Source records
──────────────────────────────
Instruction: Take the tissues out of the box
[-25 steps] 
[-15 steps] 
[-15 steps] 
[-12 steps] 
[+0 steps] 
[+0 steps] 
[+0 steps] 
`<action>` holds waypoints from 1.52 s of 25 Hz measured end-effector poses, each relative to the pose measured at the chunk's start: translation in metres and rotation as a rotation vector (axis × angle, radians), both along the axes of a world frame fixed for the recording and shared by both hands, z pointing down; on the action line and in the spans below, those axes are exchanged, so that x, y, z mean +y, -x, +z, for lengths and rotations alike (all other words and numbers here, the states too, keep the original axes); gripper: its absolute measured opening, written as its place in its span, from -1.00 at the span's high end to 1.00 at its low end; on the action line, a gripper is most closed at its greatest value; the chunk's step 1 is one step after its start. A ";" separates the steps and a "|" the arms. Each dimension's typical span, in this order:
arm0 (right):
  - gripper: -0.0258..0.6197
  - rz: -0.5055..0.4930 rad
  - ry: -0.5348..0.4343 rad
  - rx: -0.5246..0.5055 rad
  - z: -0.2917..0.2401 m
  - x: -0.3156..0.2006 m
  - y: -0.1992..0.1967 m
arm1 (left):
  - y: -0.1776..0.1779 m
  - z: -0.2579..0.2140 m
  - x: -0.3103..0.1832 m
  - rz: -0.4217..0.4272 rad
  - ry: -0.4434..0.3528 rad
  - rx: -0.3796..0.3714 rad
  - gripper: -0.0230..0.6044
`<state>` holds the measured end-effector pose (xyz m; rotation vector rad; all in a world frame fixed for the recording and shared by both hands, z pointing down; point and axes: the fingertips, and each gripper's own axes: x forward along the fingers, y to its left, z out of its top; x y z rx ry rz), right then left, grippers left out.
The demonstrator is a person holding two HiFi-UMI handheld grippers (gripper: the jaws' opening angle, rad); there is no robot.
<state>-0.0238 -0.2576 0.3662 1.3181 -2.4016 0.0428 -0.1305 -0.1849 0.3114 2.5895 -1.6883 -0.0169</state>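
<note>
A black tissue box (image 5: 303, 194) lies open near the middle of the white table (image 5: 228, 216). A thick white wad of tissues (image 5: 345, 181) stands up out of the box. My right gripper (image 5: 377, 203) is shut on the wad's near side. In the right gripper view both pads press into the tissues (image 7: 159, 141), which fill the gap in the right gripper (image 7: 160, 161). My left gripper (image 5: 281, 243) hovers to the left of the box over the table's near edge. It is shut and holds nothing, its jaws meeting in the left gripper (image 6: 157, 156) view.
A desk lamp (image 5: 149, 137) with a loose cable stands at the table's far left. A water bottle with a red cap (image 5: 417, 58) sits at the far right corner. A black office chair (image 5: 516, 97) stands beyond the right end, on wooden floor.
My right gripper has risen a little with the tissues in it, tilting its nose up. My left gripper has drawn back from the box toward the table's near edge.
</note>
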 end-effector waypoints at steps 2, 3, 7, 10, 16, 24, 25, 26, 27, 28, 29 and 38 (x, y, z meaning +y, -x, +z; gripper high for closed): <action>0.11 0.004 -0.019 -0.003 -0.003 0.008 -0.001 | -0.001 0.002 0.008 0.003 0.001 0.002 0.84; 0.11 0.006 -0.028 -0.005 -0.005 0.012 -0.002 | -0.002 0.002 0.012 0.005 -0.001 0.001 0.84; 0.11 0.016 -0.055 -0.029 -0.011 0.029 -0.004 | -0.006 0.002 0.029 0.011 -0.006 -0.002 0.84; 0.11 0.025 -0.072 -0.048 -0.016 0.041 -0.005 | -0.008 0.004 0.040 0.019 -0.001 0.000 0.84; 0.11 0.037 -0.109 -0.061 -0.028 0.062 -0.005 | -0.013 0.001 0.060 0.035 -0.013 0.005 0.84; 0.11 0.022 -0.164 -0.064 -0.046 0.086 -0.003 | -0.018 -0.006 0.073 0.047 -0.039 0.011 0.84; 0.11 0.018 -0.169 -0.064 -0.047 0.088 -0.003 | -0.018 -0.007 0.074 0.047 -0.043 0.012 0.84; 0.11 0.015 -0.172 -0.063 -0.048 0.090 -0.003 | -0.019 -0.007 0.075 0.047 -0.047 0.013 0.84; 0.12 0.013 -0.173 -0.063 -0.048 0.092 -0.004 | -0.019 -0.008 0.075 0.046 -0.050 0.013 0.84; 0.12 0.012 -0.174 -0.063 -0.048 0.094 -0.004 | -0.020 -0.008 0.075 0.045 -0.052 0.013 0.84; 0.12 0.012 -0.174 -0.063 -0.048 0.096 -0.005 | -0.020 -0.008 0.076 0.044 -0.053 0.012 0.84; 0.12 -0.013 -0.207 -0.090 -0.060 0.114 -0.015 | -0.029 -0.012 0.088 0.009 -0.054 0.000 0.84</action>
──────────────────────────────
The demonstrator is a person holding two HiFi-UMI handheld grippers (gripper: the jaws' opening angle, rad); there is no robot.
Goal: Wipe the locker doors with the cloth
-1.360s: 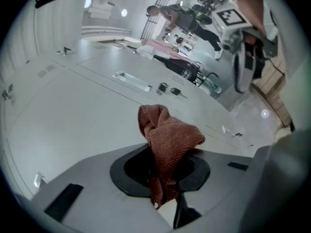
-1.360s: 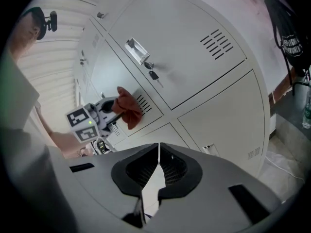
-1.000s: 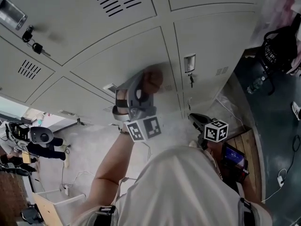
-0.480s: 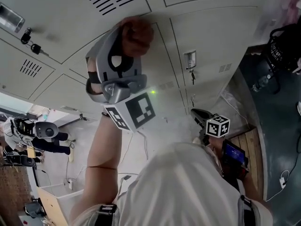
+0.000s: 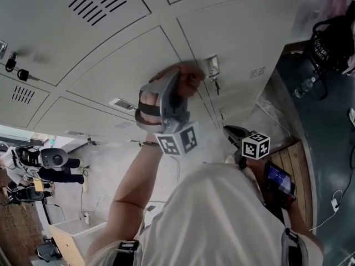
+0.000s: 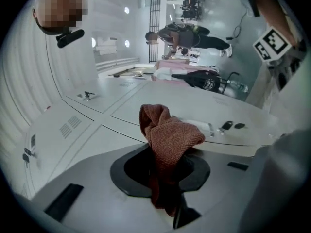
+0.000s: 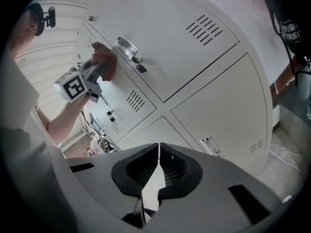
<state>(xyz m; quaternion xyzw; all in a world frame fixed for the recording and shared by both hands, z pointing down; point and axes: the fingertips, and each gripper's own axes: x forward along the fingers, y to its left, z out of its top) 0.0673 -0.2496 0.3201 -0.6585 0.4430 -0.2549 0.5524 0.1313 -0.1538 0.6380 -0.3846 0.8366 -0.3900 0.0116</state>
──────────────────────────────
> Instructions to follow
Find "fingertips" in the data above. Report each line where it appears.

> Task response
`<state>` holds the measured end-effector pose (xyz m; rotation vector rad; all in a world frame fixed for the recording and shared by both hands, z pointing down; point and axes: the fingertips, and each gripper's own axes: x forward along the fingers, y to its left, z out of its top; x y z rx ry rz), right then left, grippers left out.
<state>(xyz m; quaternion xyzw; all in a world frame fixed for the recording and shared by both hands, z pointing down; point and axes: the fingertips, and each gripper's own axes: x forward along the fingers, y to its left, z out of its top) 0.0673 -0.2496 0.3201 -0.6585 0.4430 -0.2549 0.5524 0.1313 -0.1538 0.6380 -0.3846 0.8366 -0.3900 0.0116</state>

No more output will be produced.